INSTRUCTIONS FOR THE TASK: Transcribe exactly the line containing "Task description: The" plus every later line in the data.
DATA BELOW below:
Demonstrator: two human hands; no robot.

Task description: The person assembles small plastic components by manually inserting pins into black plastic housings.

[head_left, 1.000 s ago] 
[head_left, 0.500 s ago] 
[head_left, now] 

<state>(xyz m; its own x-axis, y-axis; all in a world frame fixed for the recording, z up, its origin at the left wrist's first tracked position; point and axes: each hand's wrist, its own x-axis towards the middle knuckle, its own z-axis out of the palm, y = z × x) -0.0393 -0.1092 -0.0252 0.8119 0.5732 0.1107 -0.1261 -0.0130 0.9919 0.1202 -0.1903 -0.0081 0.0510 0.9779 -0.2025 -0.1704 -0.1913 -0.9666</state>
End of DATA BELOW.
RESPONSE:
Task description: The person assembles small plastic components by manually inserting pins into black plastic housings.

[head_left, 1.000 s ago] 
[head_left, 0.500 s ago] 
[head_left, now] 

<state>(xyz m; its own x-axis, y-axis; all in a world frame fixed for the recording, z up, its origin at the left wrist's first tracked position; point and axes: each hand's wrist, its own x-axis towards the middle knuckle, its own z-axis out of the palm, y = z × x) -0.0393 -0.1092 -0.0252 0.8119 0.5732 0.1107 -0.1261 -0.0130 0.9919 0.1202 -0.1903 -0.0081 0.0510 0.9779 -0.2025 -0.1704 -0.1913 -0.9666</state>

No more is needed to finish this exercise.